By Annie Maroon/DFP Staff
The No. 2 Boston University men’s hockey team couldn’t pull out the season series win against the University of Maine on Saturday, losing 3-1. Here’s a look at what went right and what went wrong for the Terriers:
BU held Maine’s power play, scoring at a 29.3 percent rate, to just a 1-for-8 showing and 10 shots on those eight opportunities on Saturday. The Black Bears’ only power-play goal was actually an empty-netter with five seconds remaining in the game, with sophomore defenseman Adam Clendening in the box for a slash.
Although the Terriers took four penalties in the first period, limiting their offensive chances considerably, they held off the Black Bears on each of those. Even as the game wore on and the pressure on BU’s five defensemen increased, they killed off a slashing penalty to junior forward Wade Megan late in the third to keep themselves in what was then a 2-1 game.
On five power-play opportunities, BU generated 15 shots. The Terrier defensemen in particular weren’t afraid to throw the puck toward the net, and sophomore Adam Clendening led that charge, recording five shots on net and several others that were blocked or deflected or missed the goal.
While they had problems throughout the game with the quality of their shots, struggling to get around defenders and shoot the puck cleanly on Maine goalie Dan Sullivan, BU did force Sullivan to make 38 saves to earn the victory.
After a slow start, the Terriers were much more energetic in the second period, outshooting Maine 19-6 in that frame. They drew penalties and got a power-play goal from sophomore defenseman Garrett Noonan, his ninth of the year, on a deflection on a shot by Clendening. Although Maine scored a few minutes later to retake the lead, BU looked much more like a focused, conference-leading team in the second period than it had in the first.
“If I thought last night’s game was somewhat boring, I thought tonight’s game was much more interesting to watch,” BU coach Jack Parker said. “Much more intensity out there by both teams.”
Although the Maine power play didn’t make them pay nearly as much as it could have, the Terriers took 11 penalties and made it difficult for themselves to generate much offense. While some of the later calls were questionable, they still didn’t stay as disciplined as they would have needed to be to beat a team like Maine.
“We buried ourselves a little bit in the first period by going to the box too much, and I think the message of playing harder and being more physical got the guys a little jumpy in the first period,” BU senior captain Chris Connolly said. “We were taking some unnecessary penalties, which ultimately delayed the start we wanted.”
Maine didn’t make it easy for BU to get a look at Sullivan, as they blocked 20 of the 74 shots BU attempted (another 15 missed the net). But too often when the Terriers did have a chance to shoot, they held onto the puck for an extra second or two, seemingly looking for an even better opportunity and rarely finding one.

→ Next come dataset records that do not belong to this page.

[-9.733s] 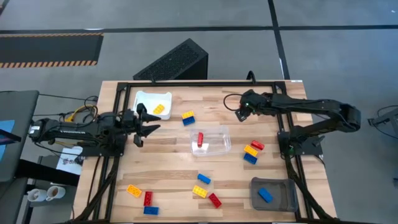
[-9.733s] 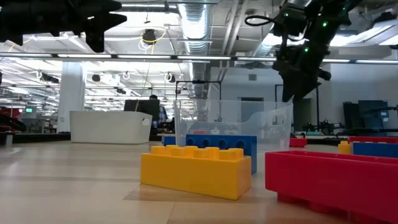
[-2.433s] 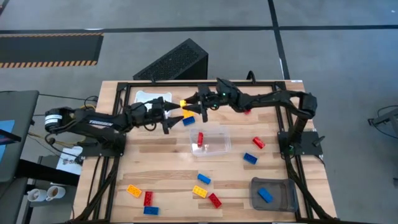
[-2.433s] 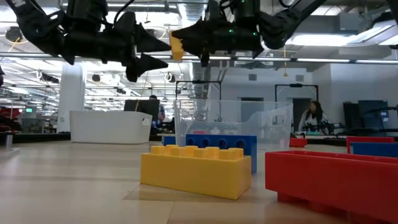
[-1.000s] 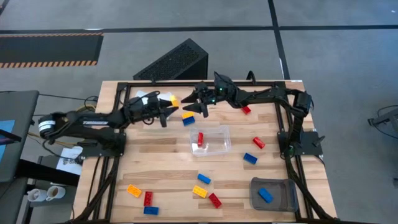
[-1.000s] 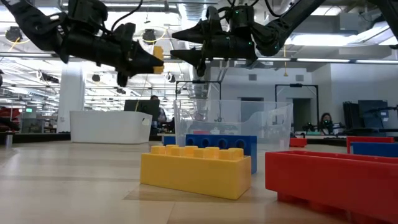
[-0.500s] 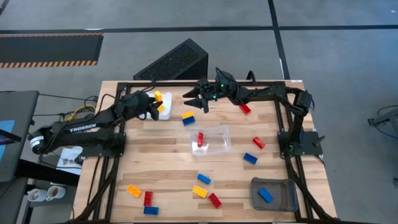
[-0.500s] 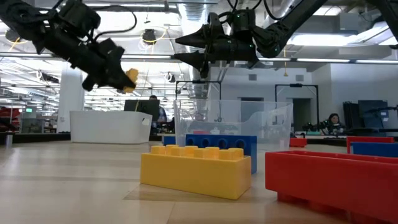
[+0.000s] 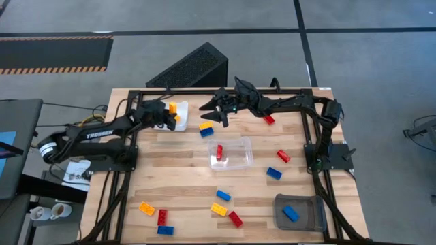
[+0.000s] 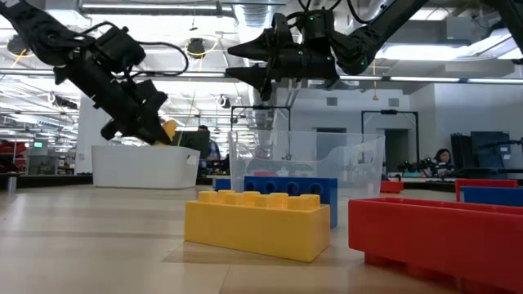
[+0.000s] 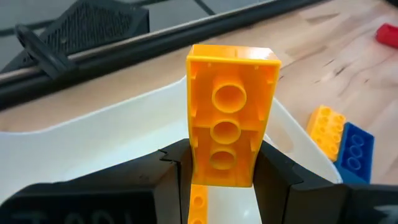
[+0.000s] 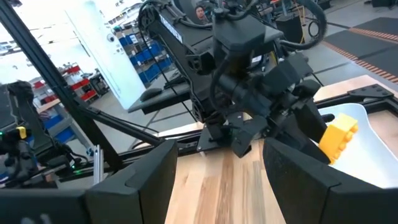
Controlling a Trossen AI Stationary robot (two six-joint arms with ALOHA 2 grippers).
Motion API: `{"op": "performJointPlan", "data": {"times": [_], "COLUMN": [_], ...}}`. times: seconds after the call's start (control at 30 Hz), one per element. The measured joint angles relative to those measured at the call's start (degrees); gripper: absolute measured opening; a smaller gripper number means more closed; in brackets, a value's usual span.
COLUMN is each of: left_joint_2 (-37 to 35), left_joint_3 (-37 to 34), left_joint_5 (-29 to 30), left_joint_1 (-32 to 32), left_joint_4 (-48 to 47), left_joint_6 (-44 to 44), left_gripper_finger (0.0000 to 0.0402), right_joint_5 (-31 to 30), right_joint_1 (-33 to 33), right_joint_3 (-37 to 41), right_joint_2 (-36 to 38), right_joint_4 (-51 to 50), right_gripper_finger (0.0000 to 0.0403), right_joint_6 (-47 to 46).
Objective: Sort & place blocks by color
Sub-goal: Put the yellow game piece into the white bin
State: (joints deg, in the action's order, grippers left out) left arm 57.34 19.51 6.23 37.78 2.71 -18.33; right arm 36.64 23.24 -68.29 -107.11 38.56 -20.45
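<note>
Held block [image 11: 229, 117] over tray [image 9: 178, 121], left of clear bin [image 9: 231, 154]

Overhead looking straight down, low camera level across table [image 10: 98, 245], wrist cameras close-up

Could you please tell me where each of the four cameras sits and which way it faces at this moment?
High view: above the table, looking straight down; both arms show.
Low view: at table-top height, looking level into the room; both arms overhead.
Left wrist view: on the left arm, facing the white tray; left gripper holds the yellow block.
Right wrist view: on the right arm, facing the left arm; open right gripper below.
Shared: all four show that block.
</note>
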Motion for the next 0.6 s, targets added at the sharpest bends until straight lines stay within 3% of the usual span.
{"op": "performJointPlan", "data": {"times": [0.6], "left_joint_2": [6.3], "left_joint_3": [0.0], "left_joint_5": [-1.3], "left_joint_1": [1.0], "left_joint_4": [1.5], "left_joint_6": [-0.2], "left_gripper_finger": [0.0092], "right_joint_5": [0.0], "right_joint_1": [-0.1], "right_joint_3": [0.0], "right_joint_2": [0.0], "right_joint_4": [-0.8], "right_gripper_finger": [0.0260], "right_joint_6": [1.6]}}
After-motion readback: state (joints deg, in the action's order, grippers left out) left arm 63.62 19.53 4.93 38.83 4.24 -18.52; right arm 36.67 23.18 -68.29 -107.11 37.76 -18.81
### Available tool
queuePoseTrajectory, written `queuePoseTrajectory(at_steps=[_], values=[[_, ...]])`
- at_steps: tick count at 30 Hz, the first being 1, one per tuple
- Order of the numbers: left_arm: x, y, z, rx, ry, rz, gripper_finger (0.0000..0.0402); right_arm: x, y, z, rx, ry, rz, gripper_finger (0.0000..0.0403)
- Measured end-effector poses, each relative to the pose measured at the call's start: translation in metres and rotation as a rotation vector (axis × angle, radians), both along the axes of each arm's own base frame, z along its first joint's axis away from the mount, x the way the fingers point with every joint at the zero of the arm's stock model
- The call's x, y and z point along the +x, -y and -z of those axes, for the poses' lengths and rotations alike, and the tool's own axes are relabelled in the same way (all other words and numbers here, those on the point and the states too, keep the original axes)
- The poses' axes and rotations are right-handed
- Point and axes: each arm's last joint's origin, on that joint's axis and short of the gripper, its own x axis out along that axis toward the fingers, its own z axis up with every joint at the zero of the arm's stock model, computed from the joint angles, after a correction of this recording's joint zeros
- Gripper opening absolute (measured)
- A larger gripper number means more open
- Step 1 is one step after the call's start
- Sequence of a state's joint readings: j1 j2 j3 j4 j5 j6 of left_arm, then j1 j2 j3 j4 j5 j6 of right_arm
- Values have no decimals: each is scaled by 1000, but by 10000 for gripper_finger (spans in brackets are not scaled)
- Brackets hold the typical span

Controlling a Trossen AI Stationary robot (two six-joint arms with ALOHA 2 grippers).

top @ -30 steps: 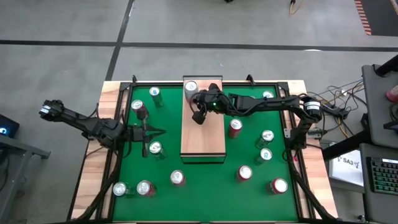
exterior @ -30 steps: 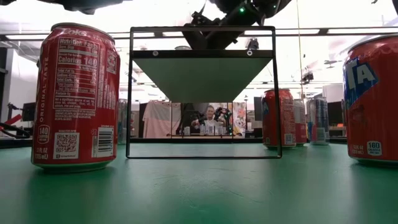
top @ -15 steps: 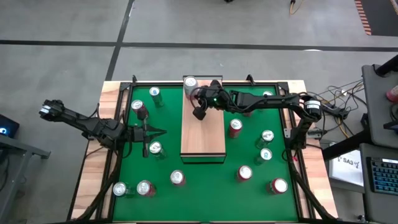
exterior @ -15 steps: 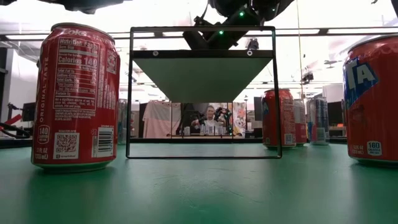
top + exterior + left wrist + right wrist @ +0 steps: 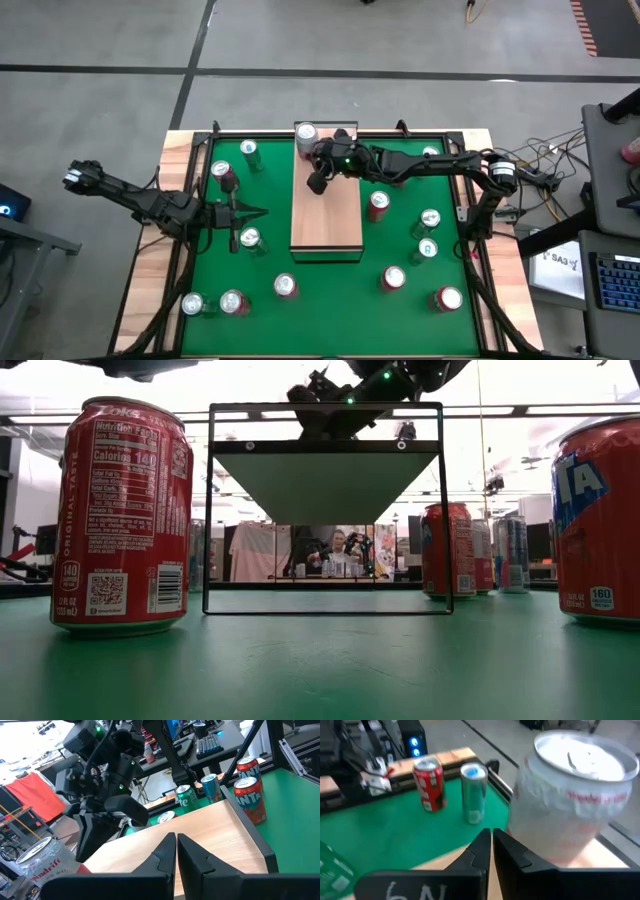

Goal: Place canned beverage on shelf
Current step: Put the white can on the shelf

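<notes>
From above, the shelf (image 5: 326,205) lies lengthwise in the middle of the green desk (image 5: 330,320). A white can (image 5: 306,136) stands upright at the shelf's far end. The right tool (image 5: 315,184) hangs over the board just beside that can, clenched on nothing. The left tool (image 5: 258,211) waits over the green surface to the shelf's left, near a green can (image 5: 250,239), its fingers pressed together and empty. Red, green and silver cans are scattered over the rest of the desk.

At desk height, the shelf (image 5: 325,450) shows as a pale board on a thin dark frame, with the right arm above it. A red can (image 5: 124,515) stands close on the left, and an orange-red can (image 5: 600,520) sits at the right edge.

The left wrist view looks past clenched fingers (image 5: 165,855) across the shelf (image 5: 200,840) to the right arm and the white can (image 5: 47,862).

The right wrist view has closed fingers (image 5: 481,847) just beside the white can (image 5: 570,795), not gripping it.
</notes>
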State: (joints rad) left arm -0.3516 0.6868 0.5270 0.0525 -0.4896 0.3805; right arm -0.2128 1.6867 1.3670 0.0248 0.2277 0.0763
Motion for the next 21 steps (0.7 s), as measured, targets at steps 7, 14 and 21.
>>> queuePoseTrajectory(at_steps=[7,14,21], values=[[0,0,0,0,0,0,0,5,-5,-13,-69,125,-27,13],[0,0,0,0,0,0,0,7,0,-34,-127,233,67,13],[0,0,0,0,0,0,0,2,14,-50,-144,137,229,13]])
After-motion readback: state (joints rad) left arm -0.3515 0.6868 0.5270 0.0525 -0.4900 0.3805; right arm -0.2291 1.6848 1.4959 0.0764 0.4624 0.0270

On a power play late in the third period, junior forward Alex Chiasson called for the puck several times and got a shot off each time he received a pass, but multiple times, his shots were blocked or deflected wide by Maine defenders before they got near Sullivan. Chiasson was by no means the only player to delay taking a shot so long that the Black Bear defenders had ample time to get down on the ice and block it, though.

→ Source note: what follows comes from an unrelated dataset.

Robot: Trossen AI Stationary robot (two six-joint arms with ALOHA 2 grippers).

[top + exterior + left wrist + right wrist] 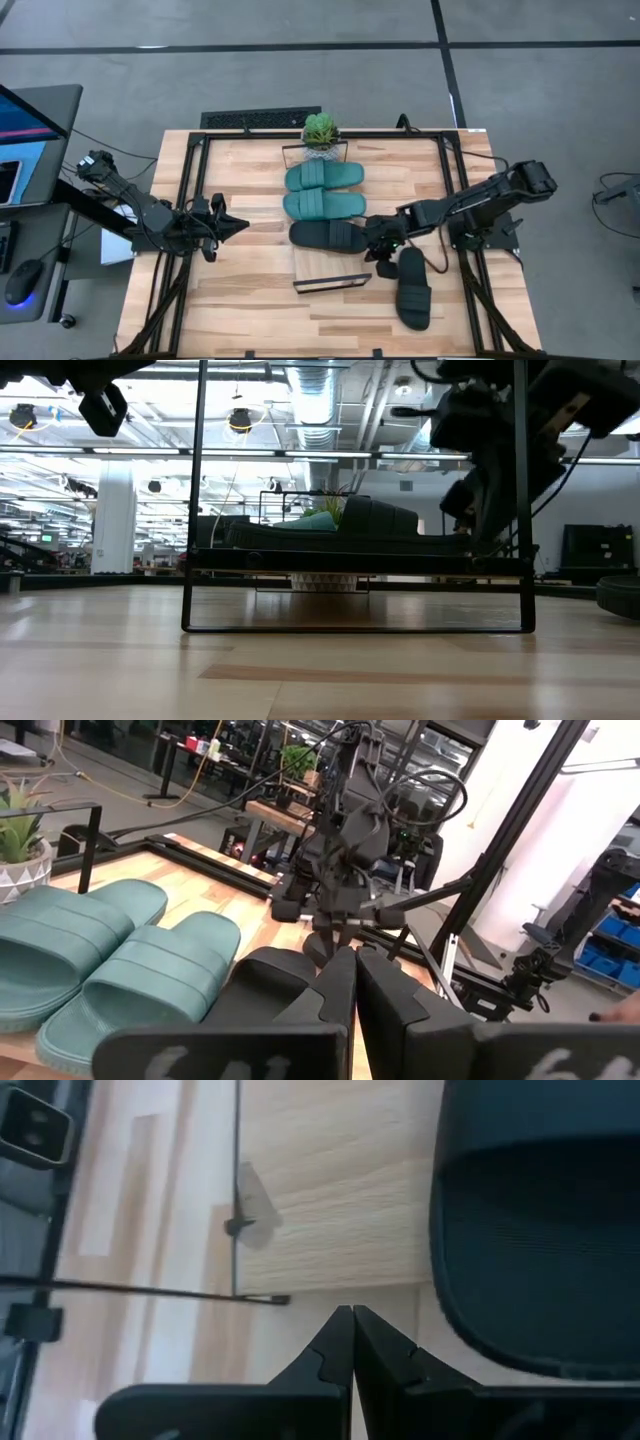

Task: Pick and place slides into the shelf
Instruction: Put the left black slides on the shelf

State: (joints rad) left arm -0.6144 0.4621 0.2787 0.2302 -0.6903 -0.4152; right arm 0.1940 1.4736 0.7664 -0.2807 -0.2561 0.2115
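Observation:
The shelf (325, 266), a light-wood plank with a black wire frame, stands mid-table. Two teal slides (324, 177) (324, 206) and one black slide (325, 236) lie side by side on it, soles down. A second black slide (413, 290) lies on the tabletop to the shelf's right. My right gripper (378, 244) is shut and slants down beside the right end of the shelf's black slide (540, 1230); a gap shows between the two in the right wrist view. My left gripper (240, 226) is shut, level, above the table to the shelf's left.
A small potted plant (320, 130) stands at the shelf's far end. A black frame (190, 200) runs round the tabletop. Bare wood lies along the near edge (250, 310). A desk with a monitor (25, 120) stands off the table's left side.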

“They did a really good job of piling up in front,” Connolly said. “I think that was the key to them really winning the game. We had some good first opportunities and they did a very good job of boxing our guys out. We couldn’t get any rebounds. There were plenty of them to be had, and their D and forwards got back and got in lanes and they were blocking pucks and getting guys out of the way.”

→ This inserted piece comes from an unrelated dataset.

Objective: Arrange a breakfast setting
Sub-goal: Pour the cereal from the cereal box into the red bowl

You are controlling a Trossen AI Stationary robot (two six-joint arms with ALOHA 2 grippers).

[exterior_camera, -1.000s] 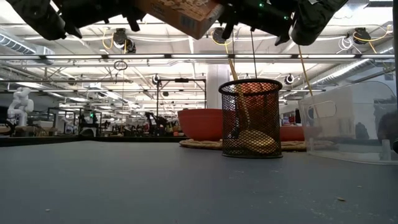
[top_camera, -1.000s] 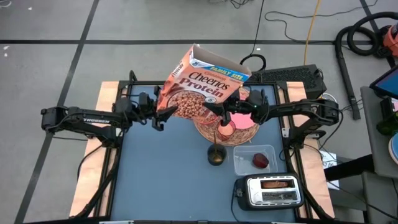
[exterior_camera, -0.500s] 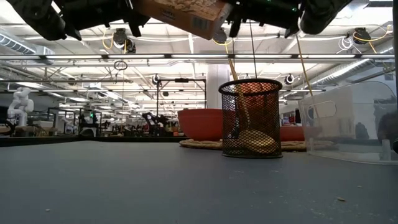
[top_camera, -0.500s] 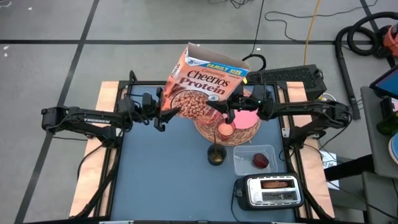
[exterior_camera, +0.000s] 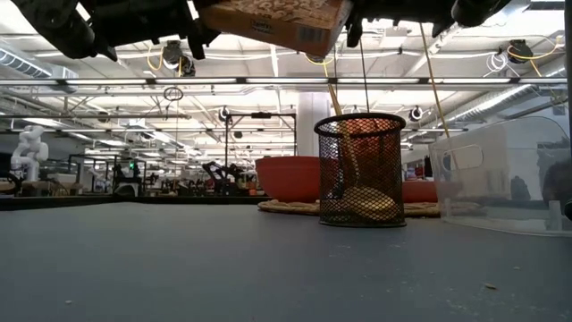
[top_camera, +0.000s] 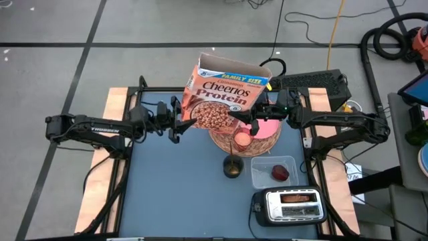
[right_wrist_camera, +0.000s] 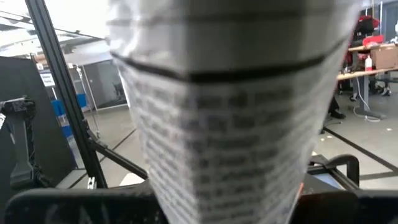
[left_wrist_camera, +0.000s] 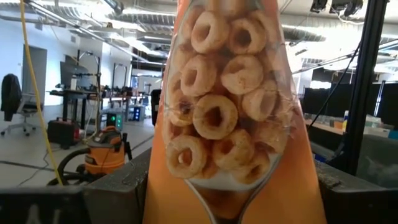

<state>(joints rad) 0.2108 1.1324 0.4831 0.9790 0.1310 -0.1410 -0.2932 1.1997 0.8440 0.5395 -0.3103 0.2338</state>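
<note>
I am holding the orange-brown cereal box [top_camera: 226, 96] in the air between my two grippers — its open top is facing away from me, its printed front up. My left gripper [top_camera: 179, 121] is clamping the box's lower left corner, and my right gripper [top_camera: 249, 119] is pinching its right edge (both are closed on cardboard). Just below my right gripper the round woven wicker mat [top_camera: 231, 142] is lying with the small pink cup [top_camera: 242, 139] on it. Nearer me a black mesh cup [exterior_camera: 360, 170] is standing beside the clear tub [top_camera: 273, 171], with the silver toaster [top_camera: 289, 205] beyond.
</note>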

Freshman defenseman Alexx Privitera left Friday’s game with what turned out to be a broken wrist, and junior defenseman Max Nicastro also missed Saturday’s game with a shoulder injury sustained the night before. Missing those two, Parker decided to use five defensemen and have junior forward Ben Rosen, who played as a center, available as a sixth in emergencies.
As a result, those five defensemen were understandably worn out by the third period, and at times it seemed that the unorthodox rotation was making it hard for the Terrier defensemen and forwards alike to establish a rhythm. Redshirt freshman Yasin Cissé was dressed and available as a forward on the fourth line, but he did not take a shift.